Boy, am I grateful for supermarkets – food is always available, I just pay for it. But it’s different with farm animals, where it’s necessary to carefully manage food supply to see them safely through winter. Grass growth slows dramatically in winter and early spring, meaning less food for animals. For those farms with poorer soil types or low fertiliser inputs, grass will not grow well until late September,
I was discussing winter management with a good farmer client of ours, and he relayed a story about when he had been sharemilking in an area with lots of lifestyle blocks neighbouring his property. He commented that these lifestyle farmers always ran out of grass in the winter. He felt so sorry for the animals that he often threw bales of hay over the fence to give them something to eat. He paused for a moment and then added that he could not understand it.
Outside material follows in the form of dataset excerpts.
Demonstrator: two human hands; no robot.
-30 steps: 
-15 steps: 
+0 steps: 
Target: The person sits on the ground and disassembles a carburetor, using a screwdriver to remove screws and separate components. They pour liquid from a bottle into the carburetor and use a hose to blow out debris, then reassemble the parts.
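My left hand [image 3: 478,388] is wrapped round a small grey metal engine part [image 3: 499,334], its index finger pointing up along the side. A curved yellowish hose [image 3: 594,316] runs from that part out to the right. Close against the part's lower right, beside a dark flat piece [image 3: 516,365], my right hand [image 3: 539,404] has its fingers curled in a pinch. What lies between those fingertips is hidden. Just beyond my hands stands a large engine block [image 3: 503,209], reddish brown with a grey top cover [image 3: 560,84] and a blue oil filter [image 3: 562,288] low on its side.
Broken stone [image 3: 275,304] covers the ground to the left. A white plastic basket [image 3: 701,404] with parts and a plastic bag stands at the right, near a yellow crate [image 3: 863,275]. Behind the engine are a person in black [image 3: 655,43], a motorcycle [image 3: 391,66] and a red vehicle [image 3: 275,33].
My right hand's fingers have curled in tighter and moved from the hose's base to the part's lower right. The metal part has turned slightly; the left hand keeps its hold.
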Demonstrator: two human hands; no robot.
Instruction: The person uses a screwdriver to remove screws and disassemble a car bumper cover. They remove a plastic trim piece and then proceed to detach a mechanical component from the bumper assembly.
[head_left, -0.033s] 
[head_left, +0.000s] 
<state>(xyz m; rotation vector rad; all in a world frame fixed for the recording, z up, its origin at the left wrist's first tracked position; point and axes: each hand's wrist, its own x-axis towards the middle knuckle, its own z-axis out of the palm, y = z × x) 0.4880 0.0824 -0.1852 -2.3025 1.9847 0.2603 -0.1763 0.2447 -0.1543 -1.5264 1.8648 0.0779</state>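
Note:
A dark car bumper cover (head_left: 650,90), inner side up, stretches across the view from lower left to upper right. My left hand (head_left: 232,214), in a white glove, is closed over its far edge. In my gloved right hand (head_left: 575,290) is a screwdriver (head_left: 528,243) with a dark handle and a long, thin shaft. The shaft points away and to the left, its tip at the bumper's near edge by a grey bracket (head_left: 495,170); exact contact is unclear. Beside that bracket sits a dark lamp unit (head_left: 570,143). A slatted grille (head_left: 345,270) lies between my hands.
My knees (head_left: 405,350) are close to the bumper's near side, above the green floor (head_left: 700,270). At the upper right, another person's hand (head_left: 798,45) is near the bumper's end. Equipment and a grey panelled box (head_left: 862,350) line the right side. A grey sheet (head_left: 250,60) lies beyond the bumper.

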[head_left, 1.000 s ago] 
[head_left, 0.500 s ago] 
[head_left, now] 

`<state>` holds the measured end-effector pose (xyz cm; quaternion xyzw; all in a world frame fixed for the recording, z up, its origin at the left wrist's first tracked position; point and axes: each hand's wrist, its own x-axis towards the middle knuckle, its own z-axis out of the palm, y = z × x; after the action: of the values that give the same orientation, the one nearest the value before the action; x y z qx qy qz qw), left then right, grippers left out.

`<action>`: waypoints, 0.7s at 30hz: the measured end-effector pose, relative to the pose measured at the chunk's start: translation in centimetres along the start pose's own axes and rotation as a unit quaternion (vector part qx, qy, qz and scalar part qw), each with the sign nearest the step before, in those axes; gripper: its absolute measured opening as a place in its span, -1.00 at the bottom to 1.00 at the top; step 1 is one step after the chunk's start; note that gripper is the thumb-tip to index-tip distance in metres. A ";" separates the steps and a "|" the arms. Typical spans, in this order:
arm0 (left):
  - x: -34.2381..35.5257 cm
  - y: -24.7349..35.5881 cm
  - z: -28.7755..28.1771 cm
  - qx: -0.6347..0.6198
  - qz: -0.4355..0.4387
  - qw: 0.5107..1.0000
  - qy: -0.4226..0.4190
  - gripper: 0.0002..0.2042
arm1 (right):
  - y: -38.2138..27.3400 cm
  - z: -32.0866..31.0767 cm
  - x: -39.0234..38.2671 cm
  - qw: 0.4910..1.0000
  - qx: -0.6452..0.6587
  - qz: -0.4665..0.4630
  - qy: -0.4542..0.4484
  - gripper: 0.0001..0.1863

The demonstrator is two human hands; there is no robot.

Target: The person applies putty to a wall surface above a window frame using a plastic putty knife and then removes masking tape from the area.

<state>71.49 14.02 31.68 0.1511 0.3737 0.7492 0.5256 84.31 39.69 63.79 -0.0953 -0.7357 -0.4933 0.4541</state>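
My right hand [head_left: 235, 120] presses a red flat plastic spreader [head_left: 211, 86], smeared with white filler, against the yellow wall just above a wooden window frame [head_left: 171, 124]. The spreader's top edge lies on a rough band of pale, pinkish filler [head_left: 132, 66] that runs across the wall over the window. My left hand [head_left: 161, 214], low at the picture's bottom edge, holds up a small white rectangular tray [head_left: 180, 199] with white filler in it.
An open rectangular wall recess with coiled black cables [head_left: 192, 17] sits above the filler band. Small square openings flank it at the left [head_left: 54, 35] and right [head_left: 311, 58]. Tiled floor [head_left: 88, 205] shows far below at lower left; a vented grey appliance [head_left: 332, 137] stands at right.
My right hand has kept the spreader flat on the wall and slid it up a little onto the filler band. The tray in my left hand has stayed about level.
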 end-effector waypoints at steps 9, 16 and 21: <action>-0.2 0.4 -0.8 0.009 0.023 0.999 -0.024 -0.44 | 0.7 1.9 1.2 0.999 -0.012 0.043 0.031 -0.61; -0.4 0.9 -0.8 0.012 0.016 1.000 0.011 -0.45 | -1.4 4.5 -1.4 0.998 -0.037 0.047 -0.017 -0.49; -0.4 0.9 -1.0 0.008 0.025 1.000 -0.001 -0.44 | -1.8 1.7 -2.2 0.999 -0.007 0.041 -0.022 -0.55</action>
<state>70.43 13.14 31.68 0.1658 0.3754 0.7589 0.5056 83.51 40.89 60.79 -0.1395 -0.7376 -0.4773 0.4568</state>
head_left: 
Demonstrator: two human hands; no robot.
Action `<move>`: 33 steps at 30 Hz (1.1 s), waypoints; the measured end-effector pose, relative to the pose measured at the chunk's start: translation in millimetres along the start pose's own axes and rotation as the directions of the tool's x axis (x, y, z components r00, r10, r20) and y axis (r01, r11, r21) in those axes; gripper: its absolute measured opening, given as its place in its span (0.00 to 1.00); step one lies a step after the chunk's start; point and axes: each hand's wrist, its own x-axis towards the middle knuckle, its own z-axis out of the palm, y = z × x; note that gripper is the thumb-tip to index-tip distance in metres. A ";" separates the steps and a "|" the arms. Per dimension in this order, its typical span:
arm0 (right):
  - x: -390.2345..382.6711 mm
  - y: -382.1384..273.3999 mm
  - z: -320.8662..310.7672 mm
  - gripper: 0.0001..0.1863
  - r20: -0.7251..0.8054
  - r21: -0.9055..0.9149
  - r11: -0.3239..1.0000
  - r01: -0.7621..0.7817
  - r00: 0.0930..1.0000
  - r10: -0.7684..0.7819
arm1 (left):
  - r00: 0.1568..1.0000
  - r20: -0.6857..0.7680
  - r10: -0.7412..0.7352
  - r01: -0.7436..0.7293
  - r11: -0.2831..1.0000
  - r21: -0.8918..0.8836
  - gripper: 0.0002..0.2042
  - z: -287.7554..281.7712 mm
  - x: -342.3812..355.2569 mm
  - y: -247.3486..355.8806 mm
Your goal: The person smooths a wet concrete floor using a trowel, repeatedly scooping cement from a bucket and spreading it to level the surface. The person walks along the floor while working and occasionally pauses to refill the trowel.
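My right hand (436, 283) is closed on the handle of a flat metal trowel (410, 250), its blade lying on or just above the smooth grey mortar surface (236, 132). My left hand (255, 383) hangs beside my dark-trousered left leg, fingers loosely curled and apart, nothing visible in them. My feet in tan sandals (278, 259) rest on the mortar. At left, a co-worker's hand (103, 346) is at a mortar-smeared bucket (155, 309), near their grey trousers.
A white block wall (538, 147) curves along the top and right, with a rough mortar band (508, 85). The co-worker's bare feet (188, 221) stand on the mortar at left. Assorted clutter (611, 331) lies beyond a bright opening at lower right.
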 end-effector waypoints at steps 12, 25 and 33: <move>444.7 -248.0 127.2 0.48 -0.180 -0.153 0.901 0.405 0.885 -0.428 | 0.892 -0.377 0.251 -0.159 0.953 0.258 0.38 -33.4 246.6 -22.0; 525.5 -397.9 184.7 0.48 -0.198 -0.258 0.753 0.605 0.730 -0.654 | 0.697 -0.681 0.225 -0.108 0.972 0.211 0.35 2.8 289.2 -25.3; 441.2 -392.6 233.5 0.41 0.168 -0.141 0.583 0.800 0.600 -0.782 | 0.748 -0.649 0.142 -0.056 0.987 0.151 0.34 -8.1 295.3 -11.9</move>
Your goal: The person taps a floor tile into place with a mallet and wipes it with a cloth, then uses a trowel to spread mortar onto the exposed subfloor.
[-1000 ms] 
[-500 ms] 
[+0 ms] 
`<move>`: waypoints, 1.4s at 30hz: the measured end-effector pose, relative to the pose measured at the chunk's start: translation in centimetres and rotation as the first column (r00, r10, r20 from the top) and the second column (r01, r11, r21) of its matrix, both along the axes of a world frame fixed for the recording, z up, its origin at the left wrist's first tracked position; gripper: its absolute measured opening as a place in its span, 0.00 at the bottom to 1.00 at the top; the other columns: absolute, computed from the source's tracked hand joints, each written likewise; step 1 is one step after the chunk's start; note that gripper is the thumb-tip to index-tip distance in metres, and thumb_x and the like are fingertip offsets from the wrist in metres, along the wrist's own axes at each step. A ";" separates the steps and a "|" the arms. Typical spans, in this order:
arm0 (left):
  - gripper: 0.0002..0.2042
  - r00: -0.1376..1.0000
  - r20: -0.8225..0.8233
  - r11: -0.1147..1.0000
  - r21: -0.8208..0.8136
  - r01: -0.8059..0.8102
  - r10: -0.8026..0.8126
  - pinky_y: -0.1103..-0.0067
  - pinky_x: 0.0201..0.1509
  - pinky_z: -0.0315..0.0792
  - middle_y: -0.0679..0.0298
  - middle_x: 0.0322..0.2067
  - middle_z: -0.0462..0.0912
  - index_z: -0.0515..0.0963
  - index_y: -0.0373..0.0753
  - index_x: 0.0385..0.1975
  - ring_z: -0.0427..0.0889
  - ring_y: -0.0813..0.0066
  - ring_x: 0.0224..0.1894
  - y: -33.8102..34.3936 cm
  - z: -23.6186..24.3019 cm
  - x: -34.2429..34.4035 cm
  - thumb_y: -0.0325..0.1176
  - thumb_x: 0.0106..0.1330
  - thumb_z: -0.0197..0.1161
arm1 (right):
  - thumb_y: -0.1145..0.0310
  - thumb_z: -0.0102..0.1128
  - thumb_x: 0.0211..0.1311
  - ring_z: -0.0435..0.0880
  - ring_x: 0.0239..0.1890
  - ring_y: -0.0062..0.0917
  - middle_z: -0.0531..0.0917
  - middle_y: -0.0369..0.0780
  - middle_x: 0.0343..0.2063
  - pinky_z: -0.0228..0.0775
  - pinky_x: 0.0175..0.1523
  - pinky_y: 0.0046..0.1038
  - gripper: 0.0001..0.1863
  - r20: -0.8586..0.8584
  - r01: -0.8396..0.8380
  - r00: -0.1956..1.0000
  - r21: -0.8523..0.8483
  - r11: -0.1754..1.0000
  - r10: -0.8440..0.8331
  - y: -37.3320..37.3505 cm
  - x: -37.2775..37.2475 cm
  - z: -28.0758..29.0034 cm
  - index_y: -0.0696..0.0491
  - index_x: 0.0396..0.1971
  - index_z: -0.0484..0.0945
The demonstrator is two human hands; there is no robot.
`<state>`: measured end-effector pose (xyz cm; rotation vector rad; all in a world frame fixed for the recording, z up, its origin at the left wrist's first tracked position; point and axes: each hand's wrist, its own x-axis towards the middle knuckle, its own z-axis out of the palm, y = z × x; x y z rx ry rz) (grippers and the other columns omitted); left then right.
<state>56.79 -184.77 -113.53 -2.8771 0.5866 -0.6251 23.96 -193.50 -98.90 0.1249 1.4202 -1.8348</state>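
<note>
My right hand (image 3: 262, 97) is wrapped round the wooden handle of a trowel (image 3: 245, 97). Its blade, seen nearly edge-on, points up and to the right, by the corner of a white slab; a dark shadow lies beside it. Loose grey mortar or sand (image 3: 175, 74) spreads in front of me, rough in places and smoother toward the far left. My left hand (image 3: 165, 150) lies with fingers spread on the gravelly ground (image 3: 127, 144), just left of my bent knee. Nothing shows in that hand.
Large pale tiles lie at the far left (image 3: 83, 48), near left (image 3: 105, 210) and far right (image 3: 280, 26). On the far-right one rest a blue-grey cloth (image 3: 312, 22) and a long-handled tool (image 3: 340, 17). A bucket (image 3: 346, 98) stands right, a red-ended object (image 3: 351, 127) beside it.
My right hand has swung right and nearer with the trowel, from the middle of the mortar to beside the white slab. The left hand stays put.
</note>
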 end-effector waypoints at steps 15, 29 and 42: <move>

His neighbours were all accountants, and he was surprised that they did not realise that if you don’t divide up what is available, it will be all gone before you know it.
Recently I attended an animal welfare court case where the farmer’s defence for under-feeding his animals was that he could not afford to buy feed for them. Furthermore, he could not afford to apply fertiliser to improve grass growth, so that was the reason the animals were starving. Now is that a valid defence? Should a farmer be able to have animals and not care for them? Luckily for the animals, there are animal welfare standards which require all owners or people in charge of animals to legally provide adequate food for them. My simple advice: If you are unable to feed your animals or your finances do not allow you to buy food for them, then they should be sold to someone else who can provide for them. Other good advice would be to restrict the areas which your animals can graze and ration the available food. Then allow the areas grazed to be spelled to let them regrow.
There is a common saying in farming circles: “Grass grows grass.” Pasture needs leaves to photosynthesise – the more leaves available, the faster the grass grows. Feeding farm animals in winter requires a reasonable amount of skill. Seek advice from your neighbours or your veterinarian if you are unsure about how to do it.